Lab Assignment 1: Instruction Set Architectures

CS 572 Micro Architecture

Laboratory Assignment 1: Instruction Set Architectures

Due 13 October 2017 (Friday) by 11:59 pm

Requirements

Each student should independently accomplish this laboratory assignment. You are allowed to discuss with your friends to solve the coding problems.
You must submit your corrected code for the sample program - quadratic_eval.s.
The coding exercise consists of 3 subtasks. (see Part 2 and Part 4)
Once you submit this assignment by email, please immediately contact the Grader who is going to to grade your assignment at his earliest convenience.

Grading Criteria

Debugged / commented code: 20%
Stack-based machine: 25%
Accumulator-based machine: 25%
Binary Instruction Encoding: 20%
Adhering to coding style and README file: 10%.

0. Introduction

This lab assignment aims to re-acquaint you with the MIPS assembly language. First, you will have to simulate two simple machines. Next, you are required to design binary encodings for two simple instruction set architectures. After designing these encodings and comparing the results with the MIPS Instruction Set Architecture (ISA), you will get a better understanding of the issues of ISA. Last, but not least, you need to write an assembler to automatically translate the source codes to binary, and rewrite the simulators to use ("execute") the binary format.

Make Your Code Readable

It is very important for you to write well-documented and readable code in this programming assignment. The reason for making your code clear and readable is two-fold. First, subsequent labs will make use of the components developed in this lab. Second, it will be a lot easier for the Grader to grade your programming assignments if you provide well-commented code.

Since there exist a variety of ways to organize and document your code, you are allowed to make use of any particular coding style for this programming assignment. It is believed that reading other people's code is a way of learning how to writing readable code. Importantly, when you write code, please pay attention to comments which are used to explain what is going on in your simulated systems.

Here Are Some General Tips For Writing Better Code:

A little time spent thinking up better names for variables can make debugging a lot easier. Use descriptive names for variables and procedures.
Group related items together, whether they are variable declarations, lines of code, or functions.
Watch out for uninitialized variables.
Split large functions that span multiple pages. Break large functions down! Keep functions simple.
Always prefer legibility over elegance or conciseness. Note that brevity is often the enemy of legibility.
Code that is sparsely commented is hard to maintain. Comments should describe the programmer's intent, not the actual mechanics of the code. A comment which says "Find a free disk block" is much more informative than one that says "Find first non-zero element of array."
Backing up your code as you work is difficult to remember to do sometimes. As soon as your code works, back it up. You always should be able to revert to working code if you accidentally paint yourself into a corner during a "bad day."

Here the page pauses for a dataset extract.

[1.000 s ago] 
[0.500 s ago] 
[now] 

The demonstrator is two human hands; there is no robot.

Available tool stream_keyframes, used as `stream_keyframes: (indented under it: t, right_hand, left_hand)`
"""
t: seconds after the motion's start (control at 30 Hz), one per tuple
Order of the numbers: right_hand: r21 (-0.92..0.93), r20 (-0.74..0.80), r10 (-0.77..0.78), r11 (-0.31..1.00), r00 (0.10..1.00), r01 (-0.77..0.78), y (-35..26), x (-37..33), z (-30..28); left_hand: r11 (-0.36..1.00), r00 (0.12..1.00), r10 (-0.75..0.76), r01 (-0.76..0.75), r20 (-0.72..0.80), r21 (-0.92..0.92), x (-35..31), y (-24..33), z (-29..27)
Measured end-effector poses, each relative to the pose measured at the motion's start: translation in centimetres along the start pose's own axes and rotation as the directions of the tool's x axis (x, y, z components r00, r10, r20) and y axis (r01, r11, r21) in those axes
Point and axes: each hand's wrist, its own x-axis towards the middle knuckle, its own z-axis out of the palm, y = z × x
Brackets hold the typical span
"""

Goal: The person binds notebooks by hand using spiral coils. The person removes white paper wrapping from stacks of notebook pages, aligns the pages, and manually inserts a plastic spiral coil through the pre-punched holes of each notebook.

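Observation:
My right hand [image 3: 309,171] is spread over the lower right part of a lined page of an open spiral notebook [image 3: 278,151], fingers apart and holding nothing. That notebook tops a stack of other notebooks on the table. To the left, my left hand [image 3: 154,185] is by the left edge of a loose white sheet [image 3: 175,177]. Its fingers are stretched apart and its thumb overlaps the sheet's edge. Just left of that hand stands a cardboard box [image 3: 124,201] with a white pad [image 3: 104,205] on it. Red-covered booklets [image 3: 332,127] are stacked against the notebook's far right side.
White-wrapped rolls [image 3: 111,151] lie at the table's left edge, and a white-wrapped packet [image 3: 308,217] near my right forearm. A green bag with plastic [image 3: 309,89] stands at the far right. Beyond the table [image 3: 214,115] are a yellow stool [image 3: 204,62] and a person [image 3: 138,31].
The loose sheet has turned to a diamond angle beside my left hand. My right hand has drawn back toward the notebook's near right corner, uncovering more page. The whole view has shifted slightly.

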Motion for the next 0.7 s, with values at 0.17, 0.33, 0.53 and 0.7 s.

Part 1. Begin Your Assignment

MIPS Assembly

First, download the article - "Assemblers, Linkers, and the SPIM Simulator", and read Section A.9 on pp. A38-A47 to get familiar with the SPIM simulator. Second, download and save the sample program. This program is intended to evaluate a quadratic. Third, since the sample program contains a few bugs, your will need to find them and correct the code so that it can be properly executed. Leave the bugs in your corrected source, but of course, comment them out. You must add comments to explain what your corrections do. You will need to submit your corrected code.

An Example of a Simulated Machine

Throughout our laboratory assignments, we will use xspim for our example of a simulated machine with general purpose registers that uses loads and stores to access memory. xspim is a self-contained simulator that will run MIPS32 assembly language programs. It reads and executes assembly language programs written for this processor. It also provides a simple debugger and minimal set of operating system services. xspim does NOT execute binary (compiled) programs. Detailed information about xspim can be found at http://www.cs.wisc.edu/~larus/spim.html

Downloading SPIM

Platform	Program	Form	File
Unix or Linux system Mac OS X	spim xspim	Source code	http://www.cs.wisc.edu/~larus/SPIM/spim.tar.Z or http://www.cs.wisc.edu/~larus/SPIM/spim.tar.gz
Linux	spim xspim	Binary RPM for Fedora	http://www.cs.wisc.edu/cbi/downloads/
Microsoft Windows (Windows NT, 2000, XP) (spim 7.0 and later versions no longer run on Windows 95/98. Use version 6.5 or earlier.)	spim PCSpim	Executable	http://www.cs.wisc.edu/~larus/SPIM/pcspim.zip
	spim PCSpim	Source code	http://www.cs.wisc.edu/~larus/SPIM/pcspim_src.zip

Part 2. Develop Two Simple Simulated Machines

Now that you are in a position to develop two simulated machines: a stack-based machine, and an accumulator-based machine. You can use any language such as C or java.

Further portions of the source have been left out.